These comments are all very apt and important. Fortunately, in our described series
of transrectal ultrasound (TR) biopsy, we had no serious infection cases, but sepsis,
and or significant rectal bleeding remain potential risks of TR biopsy. The increasing
frequency of adverse events have been important factors in the recommendations of
various guideline panels in advising against Prostate-Specific Antigen (PSA) screening
and early prostate cancer detection. With new PSA-based biomarkers and MRI, there
have been tremendous improvements in our ability to identify the appropriate men for
biopsy who have a high likelihood of finding clinically meaningful cancer, while avoiding
invasive procedures on many with abnormal PSA from benign causes. The ability with
TP biopsy to avoid both severe sepsis and rectal injury are important features of
this approach. The impracticality of widespread adoption of this technique was that
prior techniques required general anesthesia. We describe our early experience, with
a significant learning curve, of adopting TP biopsy to an office setting. There certainly
were lessons learned. The time to complete the procedure was not formally measured
but has improved to be competitive with TR biopsy.
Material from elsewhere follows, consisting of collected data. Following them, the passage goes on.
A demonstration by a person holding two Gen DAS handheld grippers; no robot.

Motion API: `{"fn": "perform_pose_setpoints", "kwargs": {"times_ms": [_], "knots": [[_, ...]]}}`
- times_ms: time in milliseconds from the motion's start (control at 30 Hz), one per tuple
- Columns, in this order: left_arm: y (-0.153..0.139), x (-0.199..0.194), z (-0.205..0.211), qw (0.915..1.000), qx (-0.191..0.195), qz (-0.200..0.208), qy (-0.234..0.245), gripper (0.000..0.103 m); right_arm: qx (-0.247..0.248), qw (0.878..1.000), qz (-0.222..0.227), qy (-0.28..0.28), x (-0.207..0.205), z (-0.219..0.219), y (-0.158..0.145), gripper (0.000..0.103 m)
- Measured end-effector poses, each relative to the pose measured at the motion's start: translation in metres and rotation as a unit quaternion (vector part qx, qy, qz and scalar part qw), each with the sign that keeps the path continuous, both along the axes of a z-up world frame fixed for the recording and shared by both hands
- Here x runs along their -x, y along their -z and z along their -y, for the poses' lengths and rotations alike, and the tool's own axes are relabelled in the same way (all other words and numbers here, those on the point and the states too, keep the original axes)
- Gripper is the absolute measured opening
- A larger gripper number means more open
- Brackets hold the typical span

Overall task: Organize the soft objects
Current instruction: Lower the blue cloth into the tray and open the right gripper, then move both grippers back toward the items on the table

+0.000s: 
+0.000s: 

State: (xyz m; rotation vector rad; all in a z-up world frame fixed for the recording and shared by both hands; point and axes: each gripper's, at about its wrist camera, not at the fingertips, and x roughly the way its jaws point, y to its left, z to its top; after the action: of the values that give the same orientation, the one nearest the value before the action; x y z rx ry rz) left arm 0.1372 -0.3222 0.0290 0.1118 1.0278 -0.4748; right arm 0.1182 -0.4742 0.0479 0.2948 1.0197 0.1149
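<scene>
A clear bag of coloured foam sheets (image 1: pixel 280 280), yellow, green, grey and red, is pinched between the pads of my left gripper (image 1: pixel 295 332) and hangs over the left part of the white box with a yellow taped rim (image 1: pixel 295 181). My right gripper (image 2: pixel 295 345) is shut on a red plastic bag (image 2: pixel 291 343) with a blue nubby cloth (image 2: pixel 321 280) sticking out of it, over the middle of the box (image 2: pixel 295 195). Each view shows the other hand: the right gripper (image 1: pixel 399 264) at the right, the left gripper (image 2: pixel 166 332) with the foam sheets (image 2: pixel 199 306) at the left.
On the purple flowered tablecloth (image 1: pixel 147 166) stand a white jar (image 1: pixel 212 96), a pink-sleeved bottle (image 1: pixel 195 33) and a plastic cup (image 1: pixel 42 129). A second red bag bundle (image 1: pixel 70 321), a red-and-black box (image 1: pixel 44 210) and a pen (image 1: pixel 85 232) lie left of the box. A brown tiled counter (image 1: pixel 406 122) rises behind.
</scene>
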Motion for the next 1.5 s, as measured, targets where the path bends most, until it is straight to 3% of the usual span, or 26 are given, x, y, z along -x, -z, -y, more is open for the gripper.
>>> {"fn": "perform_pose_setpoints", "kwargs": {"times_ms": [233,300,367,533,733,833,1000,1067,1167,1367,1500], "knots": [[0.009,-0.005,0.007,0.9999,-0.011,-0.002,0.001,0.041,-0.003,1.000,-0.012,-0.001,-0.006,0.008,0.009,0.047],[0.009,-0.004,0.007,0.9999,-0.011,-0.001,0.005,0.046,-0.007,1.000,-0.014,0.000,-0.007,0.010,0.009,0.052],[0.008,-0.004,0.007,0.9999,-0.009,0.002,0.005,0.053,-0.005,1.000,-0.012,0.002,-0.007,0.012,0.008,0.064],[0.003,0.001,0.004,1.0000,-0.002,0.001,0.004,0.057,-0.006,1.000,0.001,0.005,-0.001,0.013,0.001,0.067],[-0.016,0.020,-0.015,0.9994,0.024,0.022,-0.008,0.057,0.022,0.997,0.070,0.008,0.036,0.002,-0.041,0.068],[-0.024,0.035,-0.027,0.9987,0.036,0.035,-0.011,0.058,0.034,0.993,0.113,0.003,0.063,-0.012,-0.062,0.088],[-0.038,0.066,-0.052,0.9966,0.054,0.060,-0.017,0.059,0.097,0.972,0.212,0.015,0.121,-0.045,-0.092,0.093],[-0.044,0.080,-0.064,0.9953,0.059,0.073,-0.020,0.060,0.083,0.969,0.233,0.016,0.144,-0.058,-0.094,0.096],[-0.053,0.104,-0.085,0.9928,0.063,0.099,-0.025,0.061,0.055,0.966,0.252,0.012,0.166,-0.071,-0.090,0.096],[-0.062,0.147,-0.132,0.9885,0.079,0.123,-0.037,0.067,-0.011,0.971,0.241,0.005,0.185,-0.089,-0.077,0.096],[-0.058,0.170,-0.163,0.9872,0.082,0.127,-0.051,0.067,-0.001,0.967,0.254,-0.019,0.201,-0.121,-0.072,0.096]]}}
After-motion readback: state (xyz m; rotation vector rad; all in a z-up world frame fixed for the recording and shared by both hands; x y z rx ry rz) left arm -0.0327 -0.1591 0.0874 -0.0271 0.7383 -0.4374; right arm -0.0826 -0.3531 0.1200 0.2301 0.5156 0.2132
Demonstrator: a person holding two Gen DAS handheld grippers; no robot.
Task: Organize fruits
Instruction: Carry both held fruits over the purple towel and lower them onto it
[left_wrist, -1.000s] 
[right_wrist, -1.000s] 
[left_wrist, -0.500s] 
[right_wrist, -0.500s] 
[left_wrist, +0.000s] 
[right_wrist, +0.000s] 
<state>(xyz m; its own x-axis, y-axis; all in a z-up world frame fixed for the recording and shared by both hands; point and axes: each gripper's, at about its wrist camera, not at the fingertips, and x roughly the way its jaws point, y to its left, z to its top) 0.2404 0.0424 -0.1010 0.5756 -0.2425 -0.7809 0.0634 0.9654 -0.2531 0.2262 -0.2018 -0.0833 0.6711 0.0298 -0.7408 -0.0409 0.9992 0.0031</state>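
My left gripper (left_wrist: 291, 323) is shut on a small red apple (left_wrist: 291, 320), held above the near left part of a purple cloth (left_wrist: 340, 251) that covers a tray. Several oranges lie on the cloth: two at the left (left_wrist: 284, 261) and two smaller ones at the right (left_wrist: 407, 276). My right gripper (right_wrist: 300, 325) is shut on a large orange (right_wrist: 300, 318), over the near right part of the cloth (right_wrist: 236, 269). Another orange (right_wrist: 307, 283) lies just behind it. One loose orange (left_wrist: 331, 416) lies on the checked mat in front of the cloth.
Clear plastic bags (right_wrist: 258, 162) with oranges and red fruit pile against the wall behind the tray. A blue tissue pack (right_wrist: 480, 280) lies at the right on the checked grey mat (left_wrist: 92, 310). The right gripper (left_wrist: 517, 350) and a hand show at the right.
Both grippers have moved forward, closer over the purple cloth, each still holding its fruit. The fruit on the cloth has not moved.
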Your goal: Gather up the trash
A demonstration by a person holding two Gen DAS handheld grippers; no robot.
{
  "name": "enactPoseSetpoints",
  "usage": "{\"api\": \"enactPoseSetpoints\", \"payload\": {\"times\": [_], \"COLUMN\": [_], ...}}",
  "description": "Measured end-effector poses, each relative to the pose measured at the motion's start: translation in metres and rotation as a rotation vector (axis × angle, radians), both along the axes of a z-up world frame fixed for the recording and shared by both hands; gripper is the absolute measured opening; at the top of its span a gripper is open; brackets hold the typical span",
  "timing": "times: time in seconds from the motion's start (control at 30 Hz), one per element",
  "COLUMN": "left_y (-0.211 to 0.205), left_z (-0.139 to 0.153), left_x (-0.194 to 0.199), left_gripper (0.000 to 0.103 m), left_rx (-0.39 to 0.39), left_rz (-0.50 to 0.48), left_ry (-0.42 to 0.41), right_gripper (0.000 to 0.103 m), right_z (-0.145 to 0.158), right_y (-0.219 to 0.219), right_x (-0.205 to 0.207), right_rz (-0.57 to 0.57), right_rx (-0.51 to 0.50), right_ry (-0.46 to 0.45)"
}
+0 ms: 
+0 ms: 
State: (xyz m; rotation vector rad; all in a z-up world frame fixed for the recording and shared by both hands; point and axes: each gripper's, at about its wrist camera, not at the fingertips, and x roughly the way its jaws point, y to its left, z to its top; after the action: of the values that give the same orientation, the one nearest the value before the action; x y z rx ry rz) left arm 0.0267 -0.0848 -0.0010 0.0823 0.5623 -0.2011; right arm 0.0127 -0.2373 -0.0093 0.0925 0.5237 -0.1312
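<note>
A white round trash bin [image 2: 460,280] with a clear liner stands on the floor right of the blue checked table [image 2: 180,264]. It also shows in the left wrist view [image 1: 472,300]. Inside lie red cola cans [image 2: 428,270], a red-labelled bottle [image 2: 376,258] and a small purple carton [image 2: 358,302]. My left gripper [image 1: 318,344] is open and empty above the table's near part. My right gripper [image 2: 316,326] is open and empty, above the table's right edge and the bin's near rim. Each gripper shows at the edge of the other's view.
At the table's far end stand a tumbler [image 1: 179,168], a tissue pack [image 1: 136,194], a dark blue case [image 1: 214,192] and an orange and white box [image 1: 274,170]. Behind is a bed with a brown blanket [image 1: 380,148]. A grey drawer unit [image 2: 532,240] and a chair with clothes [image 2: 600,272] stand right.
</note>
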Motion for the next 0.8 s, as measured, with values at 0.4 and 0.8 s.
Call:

The described complications have
not carried through with our mature experience. There are very important questions
to be answered among them: Should any antibiotic prophylaxis be used? What is the
optimal template and how to translate this to the extensive body of experience with
TR template? How do we recoup the additional cost of disposables? We firmly believe
that this must be the future of prostate cancer diagnosis as it is so much safer for
the patients and it offers a better sampling of the peripheral zone and anterior prostate.
We described our experience with the hope this will ease adoption by others.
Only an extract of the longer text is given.